Já em tom de despedida, eu disse: “Bibi, posso lhe fazer um pedido? Posso beijar sua mão?”, ela simpática estendeu o braço e permitiu aquele gesto de carinho e respeito. Depois do ato, ela me olhou fundo e disse “Posso lhe fazer um pedido? Posso lhe dar um abraço?”. 

Ah, amigos, neste momento não deu para controlar o choro e perpetuamos um abraço longo e, para a minha surpresa, Bibi também chorava assim como todos ao nosso redor. Depois nos afastamos, ela colocou a mão no meu peito, me olhou novamente, ainda com semblante marejado e disse: “Deus te abençoe, meu filho”

Naquela hora, entendi mais uma vez o que a arte pode representar e que eu estava no caminho certo. Senti que ali nos reencontramos sem sequer termos nos esbarrado anteriormente. Foi um “sim”, o percurso deveria ser este e sigo caminhando por ele e a grande prova é que estou aqui, defendendo a música que acredito ser de qualidade, sendo ela também motivo da minha existência. 

Ah, Bibi, se soubesse o bem que te quero…

Ainda tive a oportunidade de assistir Bibi Ferreira uma outra vez. Apesar de também ter sido uma apresentação impecável, entendi que ali seria a nossa despedida e foi. O peso do tempo chega para todos. Ainda que a memória e a voz esbanjassem brilho e magnitude, o corpo mostrava fragilidade.

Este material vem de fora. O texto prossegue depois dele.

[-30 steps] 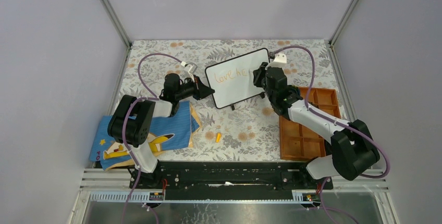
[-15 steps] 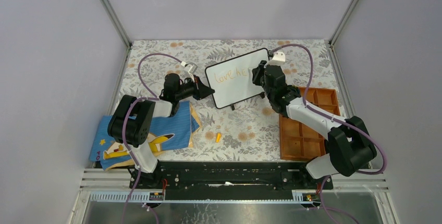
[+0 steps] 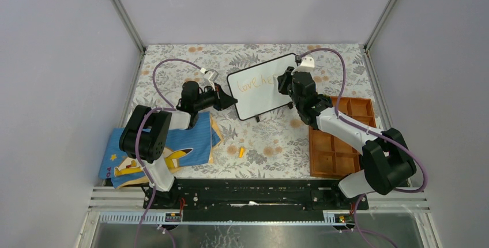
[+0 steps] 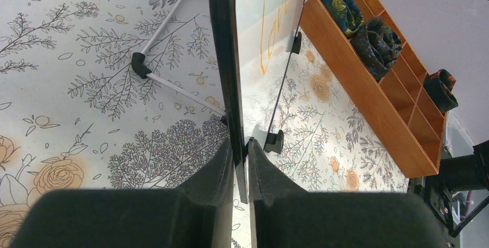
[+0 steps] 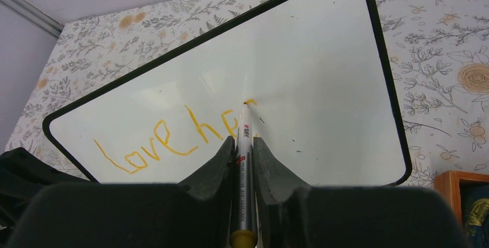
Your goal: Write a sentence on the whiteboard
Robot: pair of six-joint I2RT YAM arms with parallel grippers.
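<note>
The whiteboard (image 3: 264, 86) stands tilted at the table's middle back, white with a thin black frame. It also shows in the right wrist view (image 5: 323, 75) and edge-on in the left wrist view (image 4: 225, 57). Orange writing (image 5: 167, 138) on it reads "love he" plus a started letter. My left gripper (image 4: 242, 147) is shut on the board's left edge (image 3: 230, 99). My right gripper (image 5: 244, 144) is shut on a silver marker (image 5: 244, 167) with an orange end cap. The marker's tip touches the board just right of the "he". In the top view the right gripper (image 3: 284, 82) is at the board's right part.
A wooden compartment tray (image 3: 340, 138) with dark rolled items lies at the right, also in the left wrist view (image 4: 380, 69). A blue cartoon-printed cloth (image 3: 155, 150) lies at the front left. A small orange cap (image 3: 241, 151) lies on the floral tablecloth (image 3: 265, 138).
My right gripper has moved slightly up and left along the board with the marker. The left arm and the board have not moved.
</note>
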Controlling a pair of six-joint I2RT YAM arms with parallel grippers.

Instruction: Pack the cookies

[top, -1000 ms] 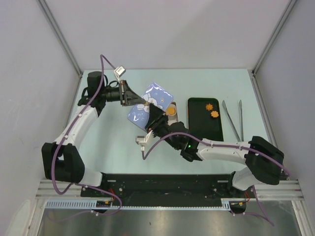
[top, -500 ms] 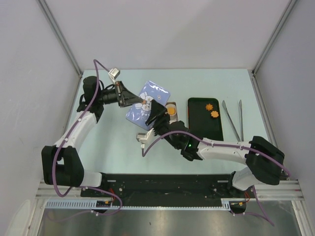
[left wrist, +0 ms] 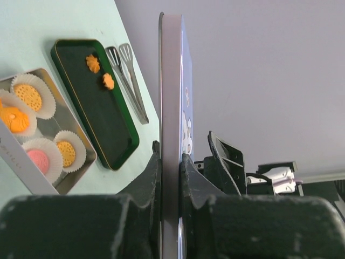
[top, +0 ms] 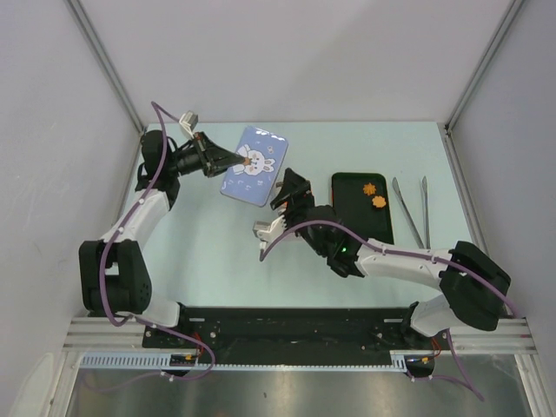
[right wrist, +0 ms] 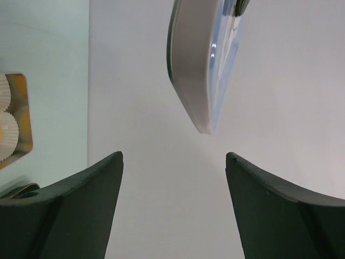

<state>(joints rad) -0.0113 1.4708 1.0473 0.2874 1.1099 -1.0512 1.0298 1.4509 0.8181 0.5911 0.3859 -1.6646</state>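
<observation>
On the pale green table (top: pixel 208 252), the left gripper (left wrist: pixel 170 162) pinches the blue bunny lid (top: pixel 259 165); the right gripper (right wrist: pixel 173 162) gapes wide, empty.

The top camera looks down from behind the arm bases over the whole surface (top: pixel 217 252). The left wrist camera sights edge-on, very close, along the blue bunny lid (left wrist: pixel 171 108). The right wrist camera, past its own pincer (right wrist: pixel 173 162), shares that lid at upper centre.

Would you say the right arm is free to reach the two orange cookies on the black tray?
Probably yes: the right gripper is open and empty, the cookies lie uncovered on the black tray beside it, and the left gripper holds the lid well clear.
</observation>
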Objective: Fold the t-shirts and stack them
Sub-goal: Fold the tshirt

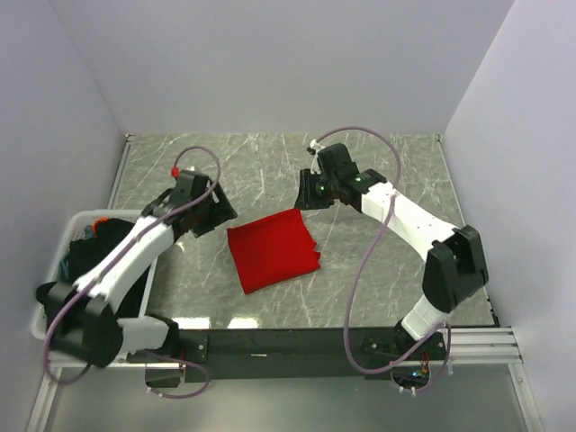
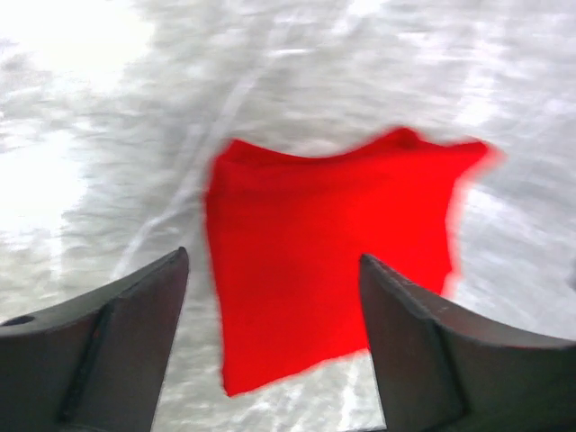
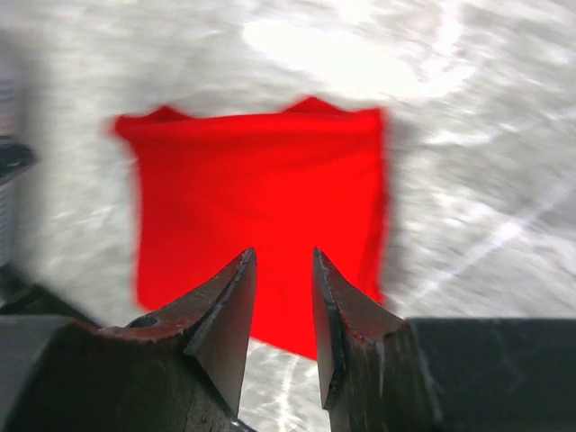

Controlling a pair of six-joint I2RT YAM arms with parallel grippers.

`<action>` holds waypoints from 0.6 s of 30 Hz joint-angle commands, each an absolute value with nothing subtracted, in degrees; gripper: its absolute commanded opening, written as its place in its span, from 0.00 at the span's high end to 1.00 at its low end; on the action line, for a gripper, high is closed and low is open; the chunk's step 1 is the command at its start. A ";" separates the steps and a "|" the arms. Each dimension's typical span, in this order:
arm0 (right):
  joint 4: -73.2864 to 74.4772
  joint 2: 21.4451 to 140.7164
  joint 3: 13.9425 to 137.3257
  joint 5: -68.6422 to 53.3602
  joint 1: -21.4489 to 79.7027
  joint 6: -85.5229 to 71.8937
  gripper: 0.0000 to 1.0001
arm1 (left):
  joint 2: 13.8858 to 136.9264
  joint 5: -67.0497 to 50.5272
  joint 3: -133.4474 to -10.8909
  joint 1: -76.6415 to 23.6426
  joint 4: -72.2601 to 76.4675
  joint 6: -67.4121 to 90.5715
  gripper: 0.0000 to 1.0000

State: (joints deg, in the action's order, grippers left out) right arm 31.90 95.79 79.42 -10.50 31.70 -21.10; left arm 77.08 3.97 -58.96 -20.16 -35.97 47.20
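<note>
The left arm (image 1: 135, 252) and right arm (image 1: 405, 216) are white with black joints. A thin purple cable (image 1: 360, 274) loops along each. The left gripper (image 2: 273, 259) and right gripper (image 3: 283, 253) have dark, pointy fingers (image 2: 108, 342) shaped like wedges.

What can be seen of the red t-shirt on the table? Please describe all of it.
The red t-shirt is plain, bright red soft cloth with no print visible. It is folded into a compact, roughly square packet, and no sleeves or collar show. It lies flat and slightly turned on the grey marbled table, near its middle. Only the table touches it.
</note>
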 commanded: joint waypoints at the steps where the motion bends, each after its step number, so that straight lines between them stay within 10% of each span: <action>1: 16.47 92.72 72.79 -25.70 31.38 -20.56 0.62 | 68.58 -2.70 -52.14 -20.13 -26.66 45.88 0.21; 11: 1.33 108.53 74.43 -43.93 28.40 -26.45 0.62 | 79.96 -12.22 -47.10 -19.08 -5.37 46.14 0.56; 18: -7.11 124.18 78.92 -49.91 22.42 -35.76 0.64 | 97.09 -14.59 -50.36 -13.89 -0.35 46.58 0.62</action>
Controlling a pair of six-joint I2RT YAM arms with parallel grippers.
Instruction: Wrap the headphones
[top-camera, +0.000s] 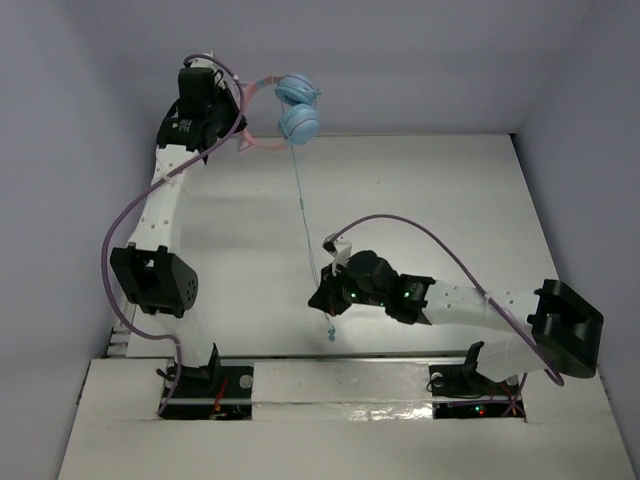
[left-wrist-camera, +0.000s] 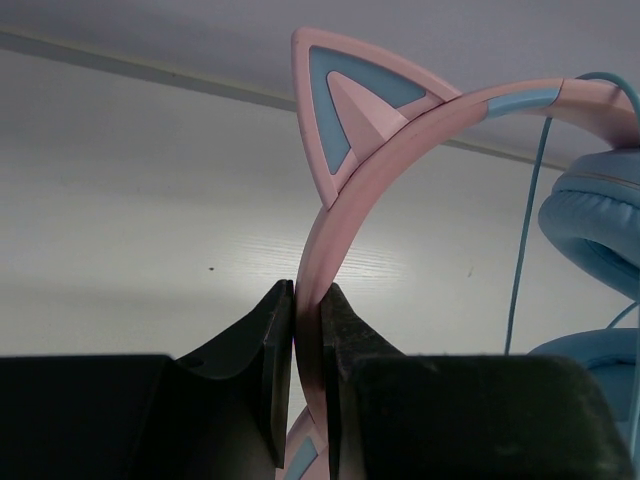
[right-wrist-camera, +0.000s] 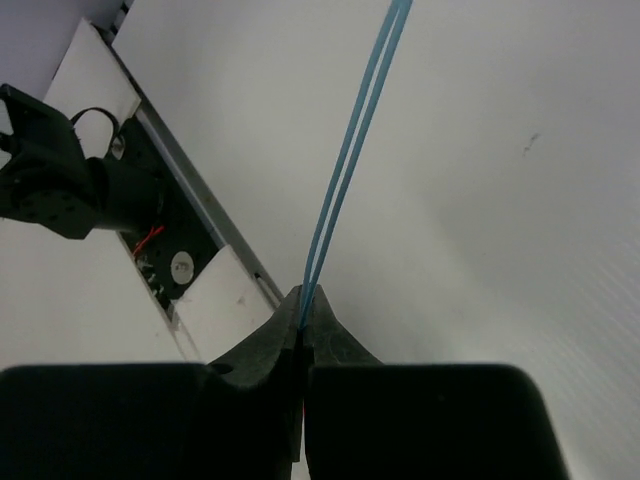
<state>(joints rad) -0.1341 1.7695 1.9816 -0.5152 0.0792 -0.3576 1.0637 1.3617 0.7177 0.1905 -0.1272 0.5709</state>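
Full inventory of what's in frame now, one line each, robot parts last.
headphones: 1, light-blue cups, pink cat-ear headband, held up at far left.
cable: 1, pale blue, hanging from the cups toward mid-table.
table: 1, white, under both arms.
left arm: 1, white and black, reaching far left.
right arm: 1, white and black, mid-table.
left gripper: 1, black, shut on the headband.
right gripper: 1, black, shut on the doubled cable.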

A atriz passou por uma internação, depois ainda fez algumas apresentações de sua nova turnê chamada de “Por toda minha vida”, mas não deu tempo e após alguns shows afirmou por meio de carta em suas redes sociais “saber a hora de parar é ser inteligente”. Ali sairia de cena uma das mais competentes artistas de todos os tempos.

Sua última aparição pública foi assistindo “Bibi - Uma vida em musical”, espetáculo de grande elenco e vários cenários. Até que em uma tarde de fevereiro ela resolveu sair por outros planos e se despediu definitivamente de uma existência primorosa e de tanto louvor. No momento que soube da notícia, quis chorar mas celebrar Bibi é um desejo maior e o reforço agora em seus cem anos de vida.

Legenda: Bibi Ferreira atuando em Gota D´água" em 1977
Foto: Reprodução/Facebook

Mesmo em versão “extra-oficial”, Abigail contava que a música “Dindi” foi feita para ela. Apesar de Aluísio de Oliveira afirmar ter feito para sua mulher Sylvinha Telles, a quem dava esse apelido, a versão da atriz é que ele queria mesmo dizer “Bibi”, mas dizia que a letra “B” não era fonética e também não podia falar o nome da amada pois era casado. 

Verdade ou não, ele foi um de seus muitos maridos e os versos sempre serão eternos na nossa Música Popular Brasileira. Hoje os reproduzo e digo: ah, Bibi, se soubesses o bem que te quero o mundo seria Bibi, tudo Bibi, lindo Bibi”...Naquela noite não foi nosso primeiro encontro e nem será o último! Sua benção? Nos encontraremos.